AIM OF THE EXERCISE
Copy the opening lines of the listing exactly, through and including the line with "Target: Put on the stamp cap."; do not copy any pictures.

MATERIAL PROVIDED
>>>>
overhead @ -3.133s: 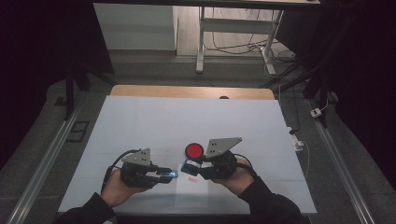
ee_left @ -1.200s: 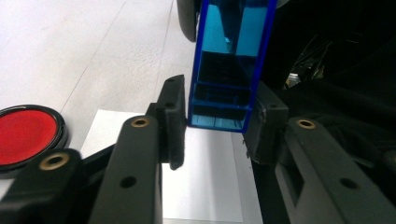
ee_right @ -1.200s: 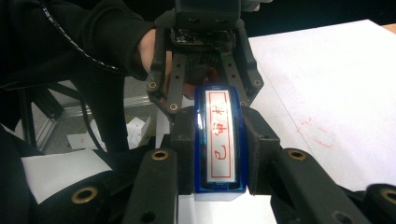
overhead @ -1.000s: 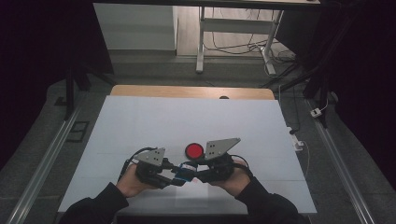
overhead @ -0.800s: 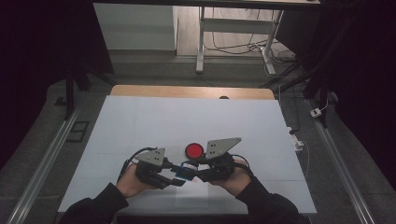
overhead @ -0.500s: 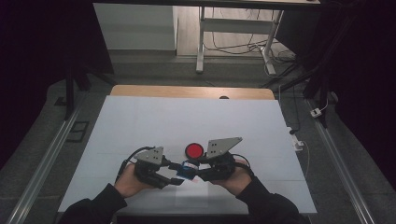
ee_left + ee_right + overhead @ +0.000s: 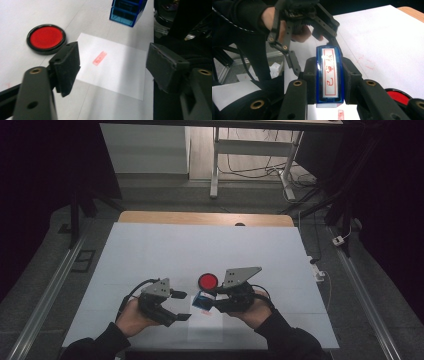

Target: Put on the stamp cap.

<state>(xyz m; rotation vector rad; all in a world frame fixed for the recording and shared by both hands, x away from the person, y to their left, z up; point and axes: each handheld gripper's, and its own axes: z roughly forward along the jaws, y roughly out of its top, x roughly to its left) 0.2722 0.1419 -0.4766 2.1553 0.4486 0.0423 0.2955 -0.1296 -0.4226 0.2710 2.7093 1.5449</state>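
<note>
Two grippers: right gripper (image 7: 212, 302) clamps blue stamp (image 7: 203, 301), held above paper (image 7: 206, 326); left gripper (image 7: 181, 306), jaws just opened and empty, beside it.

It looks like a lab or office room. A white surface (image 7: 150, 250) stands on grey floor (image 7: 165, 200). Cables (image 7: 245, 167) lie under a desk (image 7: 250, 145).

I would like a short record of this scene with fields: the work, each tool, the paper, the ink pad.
work: stamping a paper sheet
right tool: shut on the blue stamp, held above the sheet
left tool: open, jaws just opening, nothing between them
paper sheet: flat on the white table, bears a red stamp mark
ink pad: round, red, uncovered, beside the sheet
</note>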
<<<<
EXPECTED ANSWER
overhead @ -3.133s: 
ee_left @ -1.200s: 
ee_right @ -1.200s: 
overhead @ -1.000s: 
overhead @ -0.800s: 
overhead @ -0.500s: 
ee_left + ee_right + overhead @ +0.000s: 

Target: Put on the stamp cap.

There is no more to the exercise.